Important: I wouldn’t go this way. As your IT said, your Linux cluster head is not designed to compute itself, it should orchestrate batch script running. In other words, even if you set this up, you would have a slow computing node and a laggy user experience.

  1. MPI (Message Passing Interface) - this is the silver bullet you’re looking for. Molflow, in fact, has a “hidden” MPI version designed for clusters, that can create hundreds of worker nodes and collect the results - allowing you to run calculations from the command line on hunderds of computers at the same time. Your cluster IT will certainly be familiar with MPI as it is the quasi-standard way to run tasks on clusters.

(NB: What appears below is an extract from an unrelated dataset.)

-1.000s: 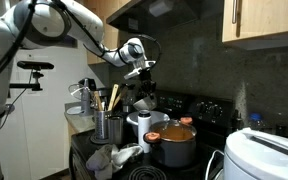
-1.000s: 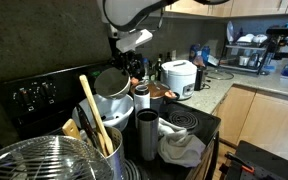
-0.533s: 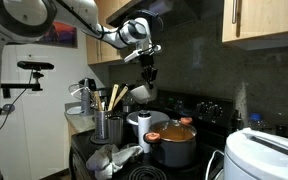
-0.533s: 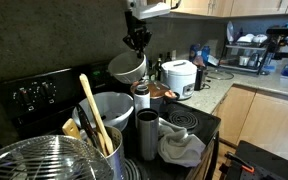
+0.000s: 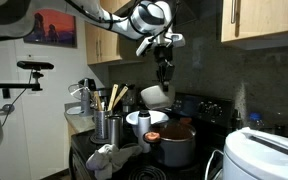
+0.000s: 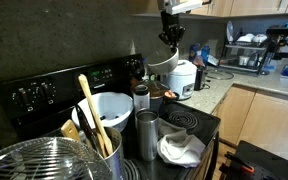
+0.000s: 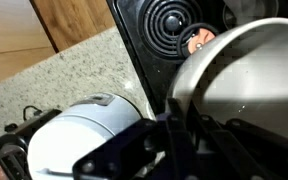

To download the MPI command-line version (no GUI, as it is intended for clusters):

  1. You click on the commit belonging to a Molflow release, lower left:
  2. You click on the pipeline:
  3. You download the MPI version:

Setting it up is then is up to your IT, some instructions are here (you can skip the compiling part, as RedHat is binary-compatible, it should be able to run molflowCLI as is):

For example, running on 64 nodes for 5 minutes would be something like:
mpirun -n 64 ./molflowCLI -f AlansGeometry.zip -t 300

This is not for the faint hearted though, and Pascal, the PHD student encountered some crashes that he couldn’t solve. Since the end of his time at Cern (2022), MPI versions are provided as-is. CERN testing showed that 64 nodes are not much faster than running it on a strong 16-cpu local machine - I therefore abandoned the MPI experiment, and always run Molflow locally, or sometimes on remote Windows machines (with Remote Desktop) when I need some extra juice, for example for overnight simulations. I would, honestly, just buy a strong local PC or Mac and stick to it, or have an “always on office computer” that I can remote desktop into from my laptop - as I did when working from Japan last year.

Finally, a remark: 95% of Molflow users are on Windows, 5% on mac, and negligible on Linux, which is understandable as Linux is not really for engineering/3D applications. Because of this, and as Linux is very heterogenous (Debian/Fedora and many distributions), it’s a lot of effort to develop to Linux for very little benefit. We still provide binaries for Linux today, but in the future we might keep only Windows and Mac arm.